## Types of Variables:
###  Categorical (Qualitative) Variables:

Nominal Variables: Categories with no inherent order or ranking (e.g., colors, gender).
Ordinal Variables: Categories with a meaningful order or ranking (e.g., education levels, survey ratings).
Numerical (Quantitative) Variables:

### Discrete Variables: Countable and have distinct values (e.g., number of students in a class).

Continuous Variables: Can take any value within a range (e.g., height, weight).

### 2. Dependent and Independent Variables:
Dependent Variable (Response Variable): The variable being studied and measured. It depends on other variables.
Independent Variable (Explanatory Variable): The variable that is manipulated or controlled. It is used to predict or explain changes in the dependent variable.

### 3. Role of Variables in Hypothesis Testing:
In hypothesis testing, the dependent variable is often the one researchers are interested in studying, while the independent variable is manipulated to observe its effect.

### 4. Role of Variables in Regression Analysis:
In regression analysis, variables are used to model relationships between different factors. For example, predicting house prices based on various features (independent variables) like square footage, number of bedrooms, etc.

### 5. Data Types:
Qualitative Data: Describes qualities or characteristics and can be categorical.
Quantitative Data: Consists of numerical values and can be discrete or continuous.

### 6. Variable Distributions:
Normal Distribution: A symmetric distribution with a bell-shaped curve, often observed in many natural phenomena.
Skewed Distribution: A distribution that is not symmetrical, with more values on one side than the other.

In [2]:
# A nominal variable is a categorical variable without any inherent order or ranking.

# Nominal variable representing colors of cars
car_colors = ['Red', 'Blue', 'Green', 'Yellow', 'Black', 'White']

# Print the nominal variable
print("Colors of Cars:", car_colors)


Colors of Cars: ['Red', 'Blue', 'Green', 'Yellow', 'Black', 'White']


In [3]:
# An ordinal variable is a categorical variable with a meaningful order or ranking.

# Ordinal variable representing educational levels
education_levels = ['High School', 'Associate', 'Bachelor', 'Master', 'PhD']

# Print the ordinal variable
print("Educational Levels:", education_levels)


Educational Levels: ['High School', 'Associate', 'Bachelor', 'Master', 'PhD']


In [4]:
# An interval variable is a numerical variable where the differences between values are meaningful, but there is no true zero point.

# Interval variable representing temperatures in Celsius
temperature_celsius = [20, 25, 30, 15, 10]

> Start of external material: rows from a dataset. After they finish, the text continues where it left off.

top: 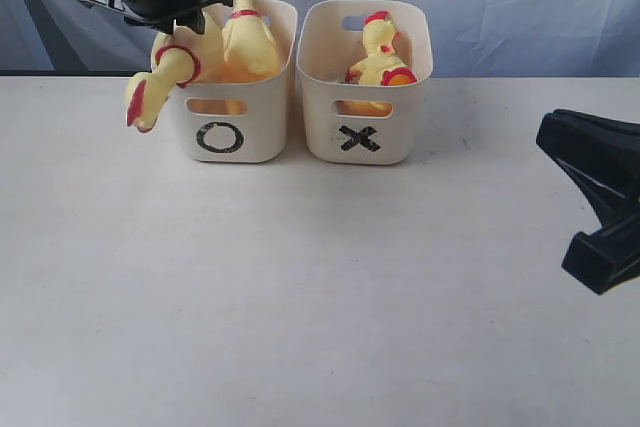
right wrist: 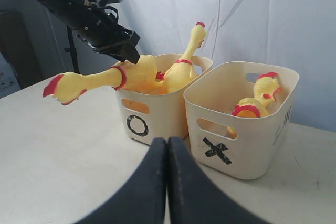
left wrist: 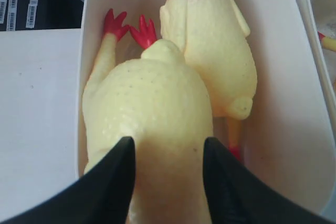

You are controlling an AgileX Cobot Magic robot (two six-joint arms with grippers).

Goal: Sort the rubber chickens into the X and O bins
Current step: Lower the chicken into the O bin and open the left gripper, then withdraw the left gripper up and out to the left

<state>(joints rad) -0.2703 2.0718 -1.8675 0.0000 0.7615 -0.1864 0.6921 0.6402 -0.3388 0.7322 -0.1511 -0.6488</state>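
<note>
While the left pincer (left wrist: 168, 150) pinches the pale body of one rubber chicken (left wrist: 152, 103) between its black fingers, that bird lies half inside the O bin (top: 258, 122). Its red feet are down in the tub beside a second chicken (left wrist: 210, 51), but its neck and head hang out over the rim. I judge the release is best delayed. The body should be lowered and the neck drawn inward first, otherwise the overhanging head may tip the bird onto the desk (top: 320, 297). Just beside it, the X bin (top: 405, 122) holds at least one chicken. The right pincer (right wrist: 168, 145) hangs pressed together and empty, well apart.
</note>
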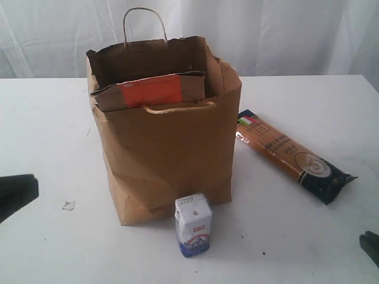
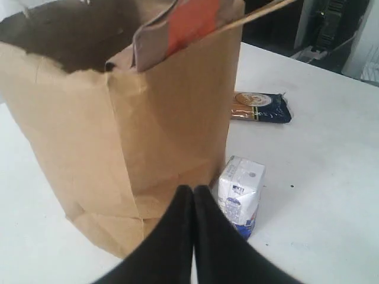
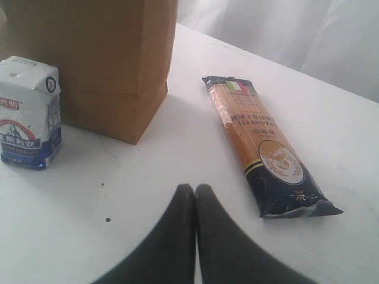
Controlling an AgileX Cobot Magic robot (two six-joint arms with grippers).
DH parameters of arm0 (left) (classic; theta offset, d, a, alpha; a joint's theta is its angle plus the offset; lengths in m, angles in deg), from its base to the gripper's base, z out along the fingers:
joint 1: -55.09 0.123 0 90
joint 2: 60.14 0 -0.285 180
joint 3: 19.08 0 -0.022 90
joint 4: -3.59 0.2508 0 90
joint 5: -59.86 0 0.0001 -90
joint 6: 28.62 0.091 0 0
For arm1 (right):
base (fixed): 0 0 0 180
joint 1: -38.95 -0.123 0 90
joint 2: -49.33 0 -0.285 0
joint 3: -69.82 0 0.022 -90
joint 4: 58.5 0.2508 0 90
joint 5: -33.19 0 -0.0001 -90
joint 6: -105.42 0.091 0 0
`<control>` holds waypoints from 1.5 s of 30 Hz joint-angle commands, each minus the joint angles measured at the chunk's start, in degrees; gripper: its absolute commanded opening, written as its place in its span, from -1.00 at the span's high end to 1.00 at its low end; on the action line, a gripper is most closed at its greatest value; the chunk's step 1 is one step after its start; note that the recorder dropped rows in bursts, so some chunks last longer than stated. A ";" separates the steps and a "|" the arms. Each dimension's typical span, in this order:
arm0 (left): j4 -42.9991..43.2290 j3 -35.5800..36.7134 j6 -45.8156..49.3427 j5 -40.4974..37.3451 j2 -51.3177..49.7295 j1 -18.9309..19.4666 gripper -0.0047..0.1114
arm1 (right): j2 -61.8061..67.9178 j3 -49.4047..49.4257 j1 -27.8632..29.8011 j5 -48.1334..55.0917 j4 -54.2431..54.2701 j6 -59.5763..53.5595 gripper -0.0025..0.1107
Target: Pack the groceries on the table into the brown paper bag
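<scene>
The right gripper [image 3: 195, 189] hangs closed over the white table [image 3: 177, 142]. The spaghetti packet [image 3: 260, 145] lies flat, and the white-blue carton [image 3: 29, 112] stands beside the brown paper bag [image 3: 100, 59].

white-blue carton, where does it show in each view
Exterior view: small white-blue carton stands low centre, in front of the brown paper bag.
Left wrist view: carton by the bag's corner, beyond the left gripper.
Right wrist view: carton beside the bag, apart from the spaghetti packet.
Shared landmark: the bag.

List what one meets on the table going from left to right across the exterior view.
The left gripper, small scrap, brown paper bag, long spaghetti packet, right gripper. The white-blue carton and the orange-labelled pouch overlap the bag, so they are left out.
</scene>
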 commanded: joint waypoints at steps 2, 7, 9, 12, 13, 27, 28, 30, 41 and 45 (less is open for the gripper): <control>3.00 6.55 -6.01 2.02 6.64 -0.23 0.92 | -0.37 0.32 0.35 -0.91 0.00 0.36 0.96; 3.83 10.33 -6.80 2.02 11.73 -0.23 0.92 | -0.37 0.32 0.35 -0.91 0.00 0.36 0.96; 3.83 11.69 -7.05 2.18 13.30 -0.23 0.92 | -0.37 0.32 0.35 -0.91 0.00 0.36 0.96; 5.55 13.57 -8.92 2.40 15.50 -0.23 0.92 | -0.37 0.32 0.35 -0.91 0.00 0.36 0.96; 6.68 14.06 -9.83 2.40 16.12 -0.23 0.92 | -0.37 0.32 0.35 -0.91 0.00 0.36 0.96; 9.13 19.17 -11.68 4.41 23.13 -0.23 0.92 | -0.37 0.32 0.35 -0.91 0.00 0.36 0.96; 9.41 19.17 -11.68 3.89 23.25 -0.23 0.92 | -0.37 0.32 0.35 -0.91 0.00 0.36 0.96; 9.64 19.17 -11.68 2.03 23.96 -0.23 0.92 | -0.37 0.32 0.35 -0.91 0.00 0.36 0.96; 9.64 19.17 -11.56 -3.22 25.09 -0.23 0.92 | -0.37 0.32 0.35 -0.91 0.00 0.36 0.96; 9.88 19.17 -11.58 -4.41 25.09 -0.23 0.92 | -0.37 0.32 0.35 -0.91 0.00 0.36 0.96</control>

# Print the interval variable
print("Temperatures in Celsius:", temperature_celsius)


Temperatures in Celsius: [20, 25, 30, 15, 10]


In [5]:
# An interval variable is a numerical variable where the differences between values are meaningful, but there is no true zero point.

# Interval variable representing temperatures in Celsius
temperature_celsius = [20, 25, 30, 15, 10]

# Print the interval variable
print("Temperatures in Celsius:", temperature_celsius)


Temperatures in Celsius: [20, 25, 30, 15, 10]


### frequency distribution

In [6]:
# Exam scores dataset
exam_scores = [85, 92, 88, 78, 95, 88, 90, 92, 85, 88]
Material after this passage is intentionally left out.